Repeat only the lines below from the one containing "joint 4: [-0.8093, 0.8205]" through the one containing "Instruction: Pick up", inclusive, exactly as written.

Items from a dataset
[Start of section]

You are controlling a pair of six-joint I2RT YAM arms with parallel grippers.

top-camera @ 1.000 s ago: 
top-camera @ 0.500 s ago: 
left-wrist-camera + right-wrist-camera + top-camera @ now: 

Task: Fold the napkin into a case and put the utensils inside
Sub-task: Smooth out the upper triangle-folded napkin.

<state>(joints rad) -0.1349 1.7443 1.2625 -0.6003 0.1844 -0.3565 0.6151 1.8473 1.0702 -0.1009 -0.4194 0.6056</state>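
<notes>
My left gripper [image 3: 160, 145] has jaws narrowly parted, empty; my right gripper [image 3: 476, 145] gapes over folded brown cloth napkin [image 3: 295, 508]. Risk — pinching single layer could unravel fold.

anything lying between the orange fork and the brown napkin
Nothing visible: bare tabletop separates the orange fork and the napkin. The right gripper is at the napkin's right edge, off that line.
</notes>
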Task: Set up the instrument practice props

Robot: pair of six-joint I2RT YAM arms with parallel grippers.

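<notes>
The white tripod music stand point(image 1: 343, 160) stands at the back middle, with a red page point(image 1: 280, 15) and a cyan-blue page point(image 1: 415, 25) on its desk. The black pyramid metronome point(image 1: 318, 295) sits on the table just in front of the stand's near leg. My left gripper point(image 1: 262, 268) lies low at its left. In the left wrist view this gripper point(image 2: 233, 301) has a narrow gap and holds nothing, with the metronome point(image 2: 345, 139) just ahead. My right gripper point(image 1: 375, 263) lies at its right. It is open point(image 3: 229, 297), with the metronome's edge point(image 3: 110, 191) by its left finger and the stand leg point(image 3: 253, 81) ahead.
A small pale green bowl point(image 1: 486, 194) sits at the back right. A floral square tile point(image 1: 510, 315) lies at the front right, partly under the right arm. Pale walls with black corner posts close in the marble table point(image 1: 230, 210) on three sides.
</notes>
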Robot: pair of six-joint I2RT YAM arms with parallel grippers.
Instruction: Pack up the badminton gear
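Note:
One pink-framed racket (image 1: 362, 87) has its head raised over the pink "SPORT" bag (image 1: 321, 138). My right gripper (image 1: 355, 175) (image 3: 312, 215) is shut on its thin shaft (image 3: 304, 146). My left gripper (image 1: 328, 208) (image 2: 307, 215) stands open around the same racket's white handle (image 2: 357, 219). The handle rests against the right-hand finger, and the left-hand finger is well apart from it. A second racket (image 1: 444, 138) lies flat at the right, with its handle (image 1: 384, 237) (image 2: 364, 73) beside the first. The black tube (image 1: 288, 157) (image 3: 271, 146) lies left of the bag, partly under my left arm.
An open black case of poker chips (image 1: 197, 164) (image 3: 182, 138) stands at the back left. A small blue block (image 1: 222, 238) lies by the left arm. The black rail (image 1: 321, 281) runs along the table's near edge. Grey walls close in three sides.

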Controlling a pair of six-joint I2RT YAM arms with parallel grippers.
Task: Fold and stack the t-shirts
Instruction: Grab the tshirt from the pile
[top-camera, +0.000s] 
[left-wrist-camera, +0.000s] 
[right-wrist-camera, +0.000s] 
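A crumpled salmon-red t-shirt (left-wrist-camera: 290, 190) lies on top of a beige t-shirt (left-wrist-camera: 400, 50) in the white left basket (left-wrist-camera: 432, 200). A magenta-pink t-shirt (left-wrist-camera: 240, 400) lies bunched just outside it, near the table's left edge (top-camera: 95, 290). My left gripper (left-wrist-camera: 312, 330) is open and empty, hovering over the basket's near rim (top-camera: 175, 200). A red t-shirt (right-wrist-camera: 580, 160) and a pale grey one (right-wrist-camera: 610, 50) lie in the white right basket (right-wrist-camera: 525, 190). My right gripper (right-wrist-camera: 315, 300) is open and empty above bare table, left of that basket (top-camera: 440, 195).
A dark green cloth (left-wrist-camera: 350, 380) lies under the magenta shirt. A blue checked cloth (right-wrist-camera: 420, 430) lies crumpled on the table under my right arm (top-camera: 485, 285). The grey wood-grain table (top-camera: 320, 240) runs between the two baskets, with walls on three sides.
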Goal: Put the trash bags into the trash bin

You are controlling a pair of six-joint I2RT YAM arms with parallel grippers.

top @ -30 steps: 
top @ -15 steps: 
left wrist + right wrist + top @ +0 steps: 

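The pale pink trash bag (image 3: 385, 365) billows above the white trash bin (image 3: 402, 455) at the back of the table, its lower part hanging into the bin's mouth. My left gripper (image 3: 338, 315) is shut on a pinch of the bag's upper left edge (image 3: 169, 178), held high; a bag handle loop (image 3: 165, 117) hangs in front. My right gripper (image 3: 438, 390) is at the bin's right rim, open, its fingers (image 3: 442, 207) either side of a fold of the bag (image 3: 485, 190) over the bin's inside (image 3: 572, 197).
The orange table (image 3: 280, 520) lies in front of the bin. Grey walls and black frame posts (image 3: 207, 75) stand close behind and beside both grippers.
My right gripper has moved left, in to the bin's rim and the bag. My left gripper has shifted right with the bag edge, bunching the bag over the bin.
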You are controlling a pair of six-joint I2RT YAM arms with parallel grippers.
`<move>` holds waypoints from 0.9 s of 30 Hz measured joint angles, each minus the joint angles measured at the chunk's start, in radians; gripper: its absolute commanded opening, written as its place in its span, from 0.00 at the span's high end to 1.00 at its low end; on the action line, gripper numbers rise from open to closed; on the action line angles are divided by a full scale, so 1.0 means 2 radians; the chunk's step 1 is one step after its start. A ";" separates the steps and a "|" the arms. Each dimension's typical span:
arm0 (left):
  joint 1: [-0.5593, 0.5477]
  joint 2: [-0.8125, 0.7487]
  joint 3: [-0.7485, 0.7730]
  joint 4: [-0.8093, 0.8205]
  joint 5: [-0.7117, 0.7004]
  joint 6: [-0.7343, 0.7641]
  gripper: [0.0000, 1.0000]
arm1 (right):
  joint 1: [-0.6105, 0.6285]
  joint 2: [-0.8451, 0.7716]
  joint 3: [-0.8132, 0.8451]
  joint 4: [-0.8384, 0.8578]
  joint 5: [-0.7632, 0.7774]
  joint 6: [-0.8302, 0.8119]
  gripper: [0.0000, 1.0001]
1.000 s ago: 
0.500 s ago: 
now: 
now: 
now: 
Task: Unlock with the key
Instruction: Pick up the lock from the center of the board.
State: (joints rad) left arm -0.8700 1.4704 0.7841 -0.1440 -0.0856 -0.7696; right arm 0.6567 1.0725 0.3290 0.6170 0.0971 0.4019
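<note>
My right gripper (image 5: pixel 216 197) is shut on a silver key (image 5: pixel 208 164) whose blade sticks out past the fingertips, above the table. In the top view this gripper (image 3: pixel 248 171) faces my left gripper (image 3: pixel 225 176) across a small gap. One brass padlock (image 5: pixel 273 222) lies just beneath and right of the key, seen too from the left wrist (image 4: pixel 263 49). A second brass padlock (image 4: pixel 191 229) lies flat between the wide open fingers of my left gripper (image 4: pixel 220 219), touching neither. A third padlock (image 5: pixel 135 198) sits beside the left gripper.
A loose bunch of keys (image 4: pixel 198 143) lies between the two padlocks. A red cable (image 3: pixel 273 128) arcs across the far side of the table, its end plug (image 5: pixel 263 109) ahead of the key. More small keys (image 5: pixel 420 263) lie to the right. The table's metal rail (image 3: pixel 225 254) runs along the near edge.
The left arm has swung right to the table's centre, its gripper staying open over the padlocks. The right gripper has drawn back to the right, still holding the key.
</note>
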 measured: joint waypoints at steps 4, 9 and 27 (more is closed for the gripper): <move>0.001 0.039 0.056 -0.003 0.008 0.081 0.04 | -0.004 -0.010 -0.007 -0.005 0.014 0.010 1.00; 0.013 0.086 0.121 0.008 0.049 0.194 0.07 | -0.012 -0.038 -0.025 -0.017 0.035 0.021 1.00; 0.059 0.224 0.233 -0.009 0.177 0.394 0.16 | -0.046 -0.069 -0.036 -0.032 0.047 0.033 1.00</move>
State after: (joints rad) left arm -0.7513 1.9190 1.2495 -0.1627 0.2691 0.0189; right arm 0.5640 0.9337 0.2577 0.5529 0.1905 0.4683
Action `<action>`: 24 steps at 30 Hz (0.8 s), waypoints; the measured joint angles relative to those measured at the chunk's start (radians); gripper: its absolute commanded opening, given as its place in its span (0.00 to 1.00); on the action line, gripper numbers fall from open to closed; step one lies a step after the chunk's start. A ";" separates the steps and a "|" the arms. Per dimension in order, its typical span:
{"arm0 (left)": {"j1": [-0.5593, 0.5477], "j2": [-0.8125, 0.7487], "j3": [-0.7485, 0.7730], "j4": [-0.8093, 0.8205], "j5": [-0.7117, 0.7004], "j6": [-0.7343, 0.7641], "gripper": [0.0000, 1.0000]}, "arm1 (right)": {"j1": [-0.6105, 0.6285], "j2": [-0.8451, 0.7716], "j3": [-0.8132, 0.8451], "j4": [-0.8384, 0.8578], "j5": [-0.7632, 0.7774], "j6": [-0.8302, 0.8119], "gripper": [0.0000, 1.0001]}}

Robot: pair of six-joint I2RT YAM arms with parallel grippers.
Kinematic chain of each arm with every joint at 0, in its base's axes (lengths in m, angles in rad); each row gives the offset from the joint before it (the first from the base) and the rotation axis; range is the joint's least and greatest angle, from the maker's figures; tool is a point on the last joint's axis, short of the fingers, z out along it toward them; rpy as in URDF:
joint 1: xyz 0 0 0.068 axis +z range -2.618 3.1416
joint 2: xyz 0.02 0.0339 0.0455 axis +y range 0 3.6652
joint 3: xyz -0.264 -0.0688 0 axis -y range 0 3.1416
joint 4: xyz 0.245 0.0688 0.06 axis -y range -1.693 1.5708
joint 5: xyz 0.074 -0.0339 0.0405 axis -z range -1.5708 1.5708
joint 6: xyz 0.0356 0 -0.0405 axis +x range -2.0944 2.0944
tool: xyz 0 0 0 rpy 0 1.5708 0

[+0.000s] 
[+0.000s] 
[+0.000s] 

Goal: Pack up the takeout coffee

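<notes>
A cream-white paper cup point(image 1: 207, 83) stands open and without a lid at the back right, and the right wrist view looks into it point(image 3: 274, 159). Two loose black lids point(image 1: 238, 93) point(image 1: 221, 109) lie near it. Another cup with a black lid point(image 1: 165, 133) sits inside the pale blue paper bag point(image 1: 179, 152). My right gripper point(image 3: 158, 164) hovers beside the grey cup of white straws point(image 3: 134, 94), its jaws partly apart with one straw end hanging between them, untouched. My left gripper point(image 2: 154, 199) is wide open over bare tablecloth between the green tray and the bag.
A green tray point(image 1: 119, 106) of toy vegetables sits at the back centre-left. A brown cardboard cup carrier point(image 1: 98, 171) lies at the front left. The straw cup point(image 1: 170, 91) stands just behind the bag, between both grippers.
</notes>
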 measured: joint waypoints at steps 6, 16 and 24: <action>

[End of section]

Result of the exercise
  joint 4: [-0.8093, 0.8205]
  joint 5: [-0.7117, 0.7004]
  joint 6: [-0.7343, 0.7641]
  gripper: [0.0000, 1.0000]
arm1 (right):
  joint 1: [-0.6105, 0.6285]
  joint 2: [-0.8451, 0.7716]
  joint 3: [-0.8132, 0.8451]
  joint 4: [-0.8384, 0.8578]
  joint 5: [-0.7632, 0.7774]
  joint 6: [-0.8302, 0.8119]
  gripper: [0.0000, 1.0001]
1.000 s ago: 
0.500 s ago: 
now: 
now: 
now: 
Task: Unlock with the key
Instruction: Pick up the lock from the center of the board.

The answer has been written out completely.